Looking back on a decade of data, did any of the dire predictions come true about weed mania? The short answer appears to be ‘no.’ If anything, states with legal weed have had declining rates of overall crime.
Both Colorado and Washington made “legal weed” official in 2012, and since those groundbreaking “yes” votes in support of pot, another 17 states (and the District of Columbia) have followed in their footsteps, with several others opting to okay the medicinal uses of marijuana if not the recreational ones.
But with 33 states still hesitant to make full recreational use fully legal, the question remains: What do the numbers tell us?
One frequently-cited argument on the “con” side whenever the weed debate arises goes like this: If marijuana is made legal, the crime rate will rise.
It’s an especially favored talking point for the political sphere’s right wing, as evidenced recently by Tucker Carlson’s Fox News rant about the mass shooter who victimized an Independence Day celebration in Highland Park, Ill.

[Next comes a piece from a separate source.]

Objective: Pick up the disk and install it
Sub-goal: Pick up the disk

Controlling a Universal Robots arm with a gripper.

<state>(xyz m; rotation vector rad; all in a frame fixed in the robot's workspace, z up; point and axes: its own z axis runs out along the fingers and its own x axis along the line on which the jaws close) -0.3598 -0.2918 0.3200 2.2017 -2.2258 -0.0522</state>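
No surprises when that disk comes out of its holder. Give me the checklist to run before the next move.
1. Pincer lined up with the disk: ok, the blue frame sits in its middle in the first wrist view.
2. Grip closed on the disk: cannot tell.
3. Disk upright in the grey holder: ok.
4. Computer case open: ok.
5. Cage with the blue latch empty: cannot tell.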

“They’re high on government-endorsed weed. ‘Smoke some more, it’s good for you,’” Carlson fumed, also railing against prescription medications endorsed by mental health professionals, social media, video games and pornography.
That’s quite a list, but it’s a list that once again includes legalized marijuana and associates it with crime. So of course, the question must be asked: Is there any merit to this belief that legalizing marijuana will have an unwanted effect on the crime rate? Does taking one crime off the table by allowing pot to be sold with the same restrictions as alcohol and tobacco cause more crime to bloom alongside the state’s newest batch of crops?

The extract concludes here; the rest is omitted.